Finally, after a year and seven months of TAP, I had a layover in Moscow – and what a layover, two and a half days in the Russian capital! The first afternoon I decided to go to Izmailovo Market, a place on the outskirts of the city where many colleagues often go, a space that looks like a fairytale palace. Also known as Izmailovo Kremlin is a place where Russians like to celebrate their wedding, where there is a big souvenir market three times a week where you can buy matrioshkas and those famous Russian caps and also a flea market, several museums and an orthodox church made of wood. It was very cold and I did not feel safe at all times, so don’t go alone!
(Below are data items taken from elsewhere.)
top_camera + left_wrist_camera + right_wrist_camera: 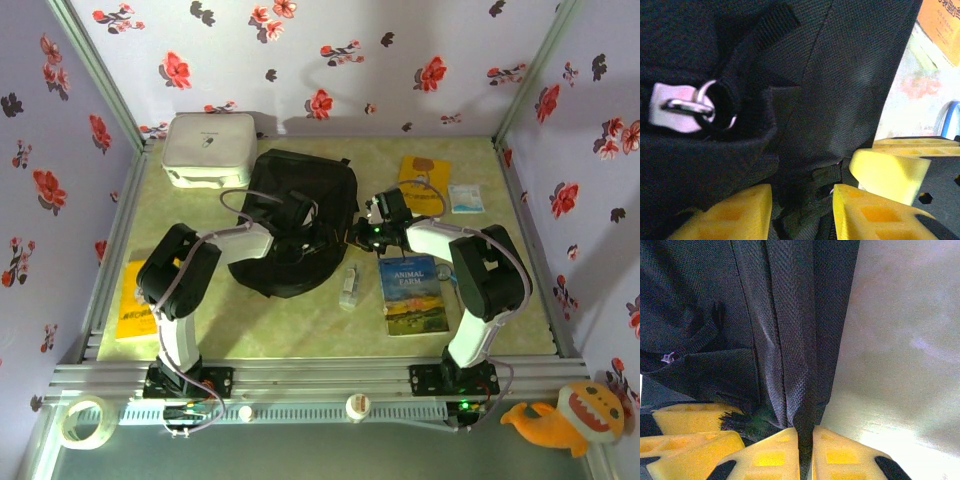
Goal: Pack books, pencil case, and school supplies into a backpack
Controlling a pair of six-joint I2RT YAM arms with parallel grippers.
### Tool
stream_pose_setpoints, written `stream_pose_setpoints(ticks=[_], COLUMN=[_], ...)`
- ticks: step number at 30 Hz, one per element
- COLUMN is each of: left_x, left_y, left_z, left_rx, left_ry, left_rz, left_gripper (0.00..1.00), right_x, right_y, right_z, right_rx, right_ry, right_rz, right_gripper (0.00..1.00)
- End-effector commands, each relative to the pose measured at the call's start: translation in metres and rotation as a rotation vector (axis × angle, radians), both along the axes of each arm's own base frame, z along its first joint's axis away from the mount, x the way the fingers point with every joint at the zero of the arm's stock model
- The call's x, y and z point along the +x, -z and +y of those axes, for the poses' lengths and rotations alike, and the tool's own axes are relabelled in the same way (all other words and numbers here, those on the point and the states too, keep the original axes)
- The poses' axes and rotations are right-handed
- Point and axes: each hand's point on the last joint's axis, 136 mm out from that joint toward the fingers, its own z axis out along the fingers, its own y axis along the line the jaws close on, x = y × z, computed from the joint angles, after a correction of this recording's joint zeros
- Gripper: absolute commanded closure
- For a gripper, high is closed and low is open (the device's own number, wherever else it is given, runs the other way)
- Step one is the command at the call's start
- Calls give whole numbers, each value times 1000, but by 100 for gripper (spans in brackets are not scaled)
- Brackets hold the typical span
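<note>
Right gripper (805,432) has its two yellow fingers pressed together on a fold of the black backpack (300,175), right at the bag's edge. Left gripper (800,200) has its fingers apart with black cloth and a strap between them. I cannot tell if it is squeezing yet.

The backpack lies flat in the middle of the table (300,320), and it looks closed. Behind it, on the left, sits a white box (208,148). The blue book (413,294) lies near the right arm. A yellow book (135,300) lies by the left arm, partly under it. An orange book (425,180) is at the back, with a small white-blue packet (465,197) beside it. A little white stick (348,288) lies just past the bag's front edge. Nothing is packed yet, I think.

What could go wrong? The right fingers hold only a thin bit of cloth, so it could slip out when pulled. The left fingers may grab just the strap, and then the bag would slide and stay shut. A sliding bag could also bump the little white stick away.
</note>
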Motion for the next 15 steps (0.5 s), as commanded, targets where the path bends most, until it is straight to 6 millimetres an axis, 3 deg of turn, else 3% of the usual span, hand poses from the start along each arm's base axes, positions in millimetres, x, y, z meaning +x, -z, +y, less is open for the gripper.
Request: stream_pose_setpoints(ticks=[1,8,15], left_x=[4,-2,-5], left_y=[-13,-18,-16], left_z=[-12,-11,-9], left_rx=[-53,-64,-59], left_ry=[18,46,49], left_rz=[-21,-40,-36], left_gripper=[65,75,75], right_x=[-5,-4,-4], right_y=[22,24,25], right_z=[-14,-15,-17], right_rx=[-51,-55,-63], right_ry=[51,56,61], right_rz=[62,63,62], right_gripper=[90,91,91])
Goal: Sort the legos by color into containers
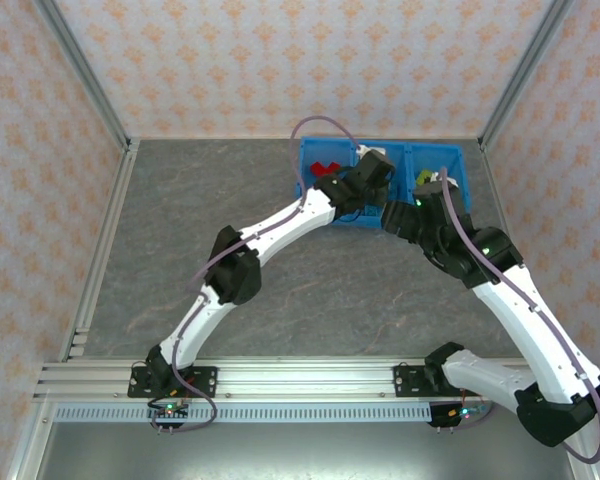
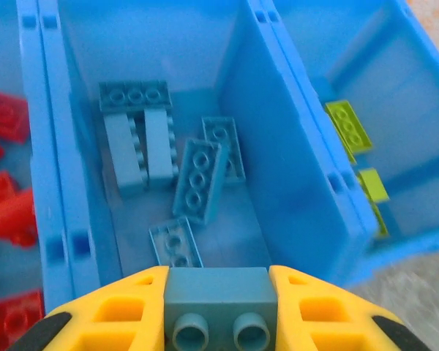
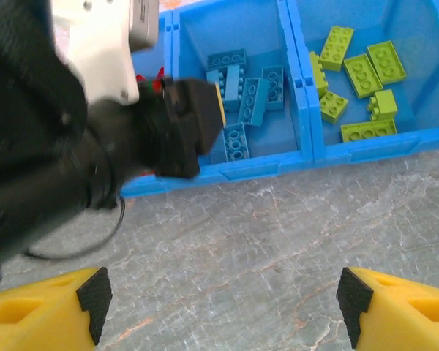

The next day we left the hotel in direction to the downtown. During winter the best thing to do in these cold countries is to look for plans indoors: museums, churches, or, if we are in Moscow, the metro itself! The Moscow metro is one of the most beautiful in the world! Filled with communist symbolism, each station looks like a palace, the “People’s Palace,” prepared to withstand an air strike or even eventually a nuclear bomb. Most stations of major architectural interest are on line #5, the brown circular line: Komsomolskaya, Prospekt Mira, Novoslobodskaya, Belorruskaya, Kievskaya. Then in Paveletskaya we change to green line #2 to see this station, and also Novokuznetskaya and Mayakovskaya. Still in the metro and one of the most interesting stations for the behavior of Muscovites and not so much for the architecture is the station Ploshchad Revolyutsii, on the blue line #3. Here the Russians whenever they pass one of the dogs statues of the station, touch their noses for good luck!

At Ploshchad Revolyutsii station we are in the center of Moscow. And in the center of Moscow there is one of the most famous squares in the world, the Red Square! Here you will find the State Historical Museum, the Lenin Mausoleum, with the Kremlin wall behind it, all red, the GUM shopping center and of course the beautiful St. Basil’s Cathedral. We decided to visit the last one (admission costs 700 rubles, approximately 10€). Each tower, topped with its bulb, houses a chapel inside. In the center a quartet of male voices, Doros Music, sang beautifully every 15min. I only felt sorry for the low lighting inside, terrible for the pictures… On the third day it snowed, so we returned to the square to see it with snow.